We have a new demanding situation in the measurement of visual fields: the possibility of gene therapy in some inherited retinal diseases. All clinical measurements should be made far more carefully than presently. Among the clinical tests, the results of usual visual field measurements of children are “the least reliable”. In many hospitals and private offices of eye doctors visual fields are not measured before the child is 9 to 11 years old. The treatment should be started quite early; therefore the measurements could and should be started well before school age so that the variation of visual functioning is documented in detail. This requires several measurements before the treatment is started.
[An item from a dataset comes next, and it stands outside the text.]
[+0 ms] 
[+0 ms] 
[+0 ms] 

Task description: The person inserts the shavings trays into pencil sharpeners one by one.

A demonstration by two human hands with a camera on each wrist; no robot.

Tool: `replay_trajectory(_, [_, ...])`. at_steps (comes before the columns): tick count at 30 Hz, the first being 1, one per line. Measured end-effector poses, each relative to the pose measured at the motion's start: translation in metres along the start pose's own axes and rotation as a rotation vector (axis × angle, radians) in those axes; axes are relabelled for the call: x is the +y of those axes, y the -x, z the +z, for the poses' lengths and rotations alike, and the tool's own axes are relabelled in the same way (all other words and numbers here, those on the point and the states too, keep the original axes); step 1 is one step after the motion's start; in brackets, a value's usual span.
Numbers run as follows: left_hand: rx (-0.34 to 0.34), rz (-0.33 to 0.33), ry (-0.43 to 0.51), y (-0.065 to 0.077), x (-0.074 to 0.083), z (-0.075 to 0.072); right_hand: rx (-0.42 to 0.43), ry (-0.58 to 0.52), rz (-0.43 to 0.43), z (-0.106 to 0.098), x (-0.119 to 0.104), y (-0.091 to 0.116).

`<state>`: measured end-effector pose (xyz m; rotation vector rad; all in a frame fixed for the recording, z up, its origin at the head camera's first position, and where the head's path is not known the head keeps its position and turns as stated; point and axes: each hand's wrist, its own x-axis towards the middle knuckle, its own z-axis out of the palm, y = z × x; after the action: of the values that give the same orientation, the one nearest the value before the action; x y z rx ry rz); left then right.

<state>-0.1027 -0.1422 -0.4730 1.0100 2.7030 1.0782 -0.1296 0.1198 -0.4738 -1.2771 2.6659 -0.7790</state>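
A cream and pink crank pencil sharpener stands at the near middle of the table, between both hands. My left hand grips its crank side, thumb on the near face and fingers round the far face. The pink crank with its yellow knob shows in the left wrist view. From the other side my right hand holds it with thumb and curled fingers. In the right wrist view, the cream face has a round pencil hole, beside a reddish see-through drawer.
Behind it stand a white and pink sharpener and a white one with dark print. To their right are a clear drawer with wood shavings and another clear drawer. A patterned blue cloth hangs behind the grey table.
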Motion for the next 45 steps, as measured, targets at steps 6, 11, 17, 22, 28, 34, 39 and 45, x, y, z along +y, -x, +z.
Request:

The present difficulties in perimetric tests are quite apparently related to inadequate communication and use of automated perimetry that cannot be adjusted to the ocular motor and attention functions of many visually impaired children equally well as the manual perimetry using Goldmann and other similar perimeters.
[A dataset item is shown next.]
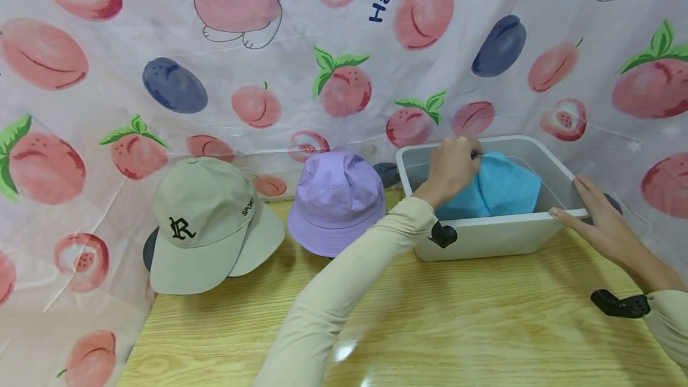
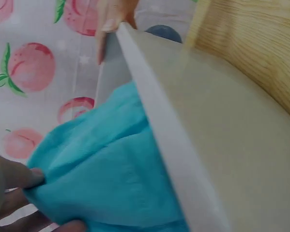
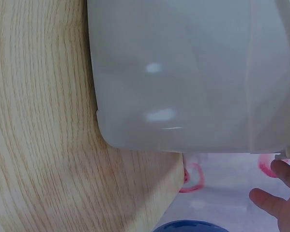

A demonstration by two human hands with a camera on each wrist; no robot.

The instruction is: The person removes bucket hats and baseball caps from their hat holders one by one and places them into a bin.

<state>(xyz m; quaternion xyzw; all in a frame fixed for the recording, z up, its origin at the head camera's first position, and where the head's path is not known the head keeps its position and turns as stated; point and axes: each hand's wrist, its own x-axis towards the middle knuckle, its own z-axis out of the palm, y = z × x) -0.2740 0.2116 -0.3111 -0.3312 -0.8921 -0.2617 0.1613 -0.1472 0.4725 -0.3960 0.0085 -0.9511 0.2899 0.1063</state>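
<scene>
A blue cloth hat (image 1: pixel 507 187) with stitched seams lies partly inside the white bin (image 1: pixel 484 240). My left hand (image 1: pixel 451 166) reaches over the bin's left part and pinches the hat's edge. In the left wrist view, the thumb and fingertips (image 2: pixel 36 176) hold the bunched blue fabric beside the bin wall. At the bin's right end, my right hand (image 1: pixel 602 220) rests on the rim, its fingers extended along the end and its thumb at the front corner. In the right wrist view only some of its fingers show, right at the rim.
Left of the bin sits a purple bucket hat (image 1: pixel 337 202). Farther left is a pale green cap (image 1: pixel 201 226) with black lettering, a second brim showing at its right. All stand on a wood-grain table (image 1: pixel 419 321) against a peach-printed cloth (image 1: pixel 258 154).
</scene>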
Use of the perimeter tests requires explanation of the test situation to child and the child’s interpreter when an interpreter is used. If both the interpreter and the patient are new, it is advisable to demonstrate the test by first briefly measuring the visual field of the interpreter. This gives the patient an opportunity to observe what happens during the measurement and it makes it much easier for the interpreter to describe the testing situation to the child.
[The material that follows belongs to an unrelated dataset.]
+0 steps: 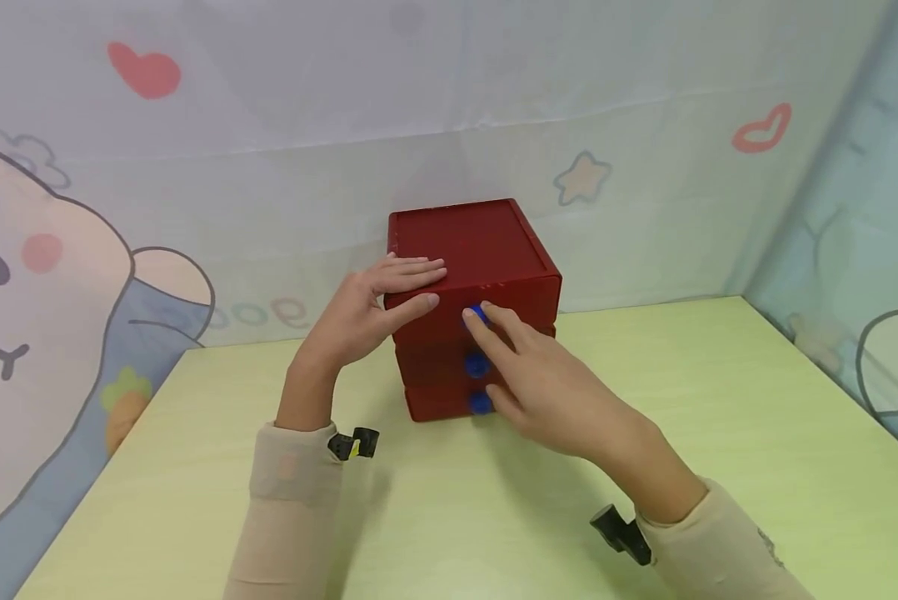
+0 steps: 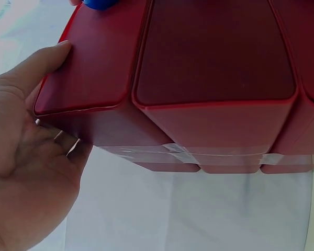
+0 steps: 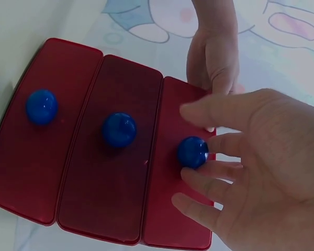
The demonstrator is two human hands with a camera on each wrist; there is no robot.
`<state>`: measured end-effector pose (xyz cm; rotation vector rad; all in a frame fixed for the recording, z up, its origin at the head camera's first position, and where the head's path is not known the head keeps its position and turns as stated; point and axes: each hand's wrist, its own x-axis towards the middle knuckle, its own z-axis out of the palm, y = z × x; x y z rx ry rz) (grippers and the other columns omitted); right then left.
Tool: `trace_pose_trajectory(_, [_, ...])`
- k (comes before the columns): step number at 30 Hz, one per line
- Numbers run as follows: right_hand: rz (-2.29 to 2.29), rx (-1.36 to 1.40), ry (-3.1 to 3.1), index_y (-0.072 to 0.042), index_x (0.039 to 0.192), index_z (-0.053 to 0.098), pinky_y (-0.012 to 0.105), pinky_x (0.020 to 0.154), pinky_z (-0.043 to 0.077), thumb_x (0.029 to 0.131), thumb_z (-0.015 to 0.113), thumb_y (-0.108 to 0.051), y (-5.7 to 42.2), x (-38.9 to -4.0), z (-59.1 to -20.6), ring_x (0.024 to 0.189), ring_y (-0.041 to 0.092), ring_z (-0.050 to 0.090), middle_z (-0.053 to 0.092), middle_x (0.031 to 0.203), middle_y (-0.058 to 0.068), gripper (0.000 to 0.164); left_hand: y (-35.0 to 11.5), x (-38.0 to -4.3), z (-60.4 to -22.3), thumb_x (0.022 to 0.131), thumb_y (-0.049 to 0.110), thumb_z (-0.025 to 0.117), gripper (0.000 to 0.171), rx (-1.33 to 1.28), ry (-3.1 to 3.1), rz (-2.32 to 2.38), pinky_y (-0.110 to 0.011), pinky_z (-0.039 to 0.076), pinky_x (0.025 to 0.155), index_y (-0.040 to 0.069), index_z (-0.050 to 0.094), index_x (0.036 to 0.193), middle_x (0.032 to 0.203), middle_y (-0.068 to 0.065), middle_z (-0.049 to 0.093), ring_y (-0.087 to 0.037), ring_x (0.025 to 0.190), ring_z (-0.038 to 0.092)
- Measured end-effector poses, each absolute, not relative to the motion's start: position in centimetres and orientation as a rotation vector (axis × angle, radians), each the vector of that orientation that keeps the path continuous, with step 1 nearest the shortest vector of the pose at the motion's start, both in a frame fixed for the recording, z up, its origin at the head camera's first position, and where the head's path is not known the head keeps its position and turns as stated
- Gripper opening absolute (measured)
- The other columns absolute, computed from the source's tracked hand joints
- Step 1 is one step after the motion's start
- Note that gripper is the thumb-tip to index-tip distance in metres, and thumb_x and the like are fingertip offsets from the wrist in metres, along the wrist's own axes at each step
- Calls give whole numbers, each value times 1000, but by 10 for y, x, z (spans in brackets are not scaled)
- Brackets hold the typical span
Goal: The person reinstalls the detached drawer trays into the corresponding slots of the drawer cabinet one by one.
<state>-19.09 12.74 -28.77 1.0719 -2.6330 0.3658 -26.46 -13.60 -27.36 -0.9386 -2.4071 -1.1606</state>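
A red three-drawer box (image 1: pixel 486 242) stands on the table, with a round blue knob on each drawer. My left hand (image 1: pixel 374 300) rests on its upper left corner, fingers laid straight over the top and thumb against the top drawer's front (image 2: pixel 102 63). At the top knob (image 3: pixel 192 151) is my right hand (image 1: pixel 546 383), its fingers spread and mostly straight. In the right wrist view the fingertips are right at that knob, while the thumb is held apart from it. The middle knob (image 3: pixel 119 129) and bottom knob (image 3: pixel 41 106) sit below; all the drawers look pushed in.
The pale green table (image 1: pixel 719 400) extends to both sides of the box. Close behind it hangs a cloth backdrop (image 1: pixel 306 192) printed with hearts, a star and a cartoon animal. Clear tape (image 2: pixel 183 151) runs along the box's side.
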Motion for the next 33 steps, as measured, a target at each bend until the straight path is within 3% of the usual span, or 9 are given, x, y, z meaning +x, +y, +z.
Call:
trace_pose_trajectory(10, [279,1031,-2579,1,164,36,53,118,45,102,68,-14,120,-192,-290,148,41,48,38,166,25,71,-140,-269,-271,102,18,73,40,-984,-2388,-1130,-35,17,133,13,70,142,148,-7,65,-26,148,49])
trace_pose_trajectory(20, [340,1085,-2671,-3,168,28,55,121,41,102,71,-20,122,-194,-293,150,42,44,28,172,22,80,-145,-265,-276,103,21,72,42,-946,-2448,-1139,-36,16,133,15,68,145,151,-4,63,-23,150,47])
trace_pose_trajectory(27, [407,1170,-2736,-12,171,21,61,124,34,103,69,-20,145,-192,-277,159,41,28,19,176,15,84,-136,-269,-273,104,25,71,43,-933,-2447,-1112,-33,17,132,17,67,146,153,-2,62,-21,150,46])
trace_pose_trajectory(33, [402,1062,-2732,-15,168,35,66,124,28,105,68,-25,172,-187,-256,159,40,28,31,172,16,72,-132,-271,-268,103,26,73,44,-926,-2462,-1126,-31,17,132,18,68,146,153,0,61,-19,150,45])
If the parents of the child’s classroom teacher are present when visual fields are measured they can themselves see at which distance from the midline the child responded to the visual stimulus.

The state of adaptation of the retina is the most difficult variable to standardize. If the child has been in bright sunlight the day before, the effects can often be noticed in the retinal functions of patients still the next day. Therefore the luminance levels where the children stay during the day before and during the morning of the day of examinations should be clearly stated and followed to the letter. The visual fields should be measured as the first tests using several test techniques and starting with tests at the lowest luminance levels.

For details in the measurement of visual field scotomas, please read the Chapter 5 in the WHAT and HOW Does This Child See?

References:

Hyvärinen L, Jacob N. WHAT and HOW Does This Child See? VISTEST, Hämeen kirjapaino, Tampere 2011.

Hyvärinen L, Lindsay Gimble, Sorri M. Assessment of Vision and Hearing of Deaf-Blind Persons. Royal Victorian Institute for the Blind, Burwood Educational Series, Burwood, Australia, 1990.

Also: www.lea-test.fi, Deafblindness.

Figure 2. Blinking stimulus that can be turned on and off was a good test target for confrontation field and as an introduction of visual field testing. This device was produced at the University of California, Berkeley, School of Optometry in 1987 for the project on communication during clinical examination of deaf-blind patients, Assessment of Vision and Hearing of Deaf-Blind Persons. The present Flicker Wand is a technically advanced version of this simple test.

Delaney SM, Dobson V, Mohan KM. Measured visual field extent varies with peripheral stimulus flicker rate in very young children. Optom Vis Sci 2005; 82(9):800-806.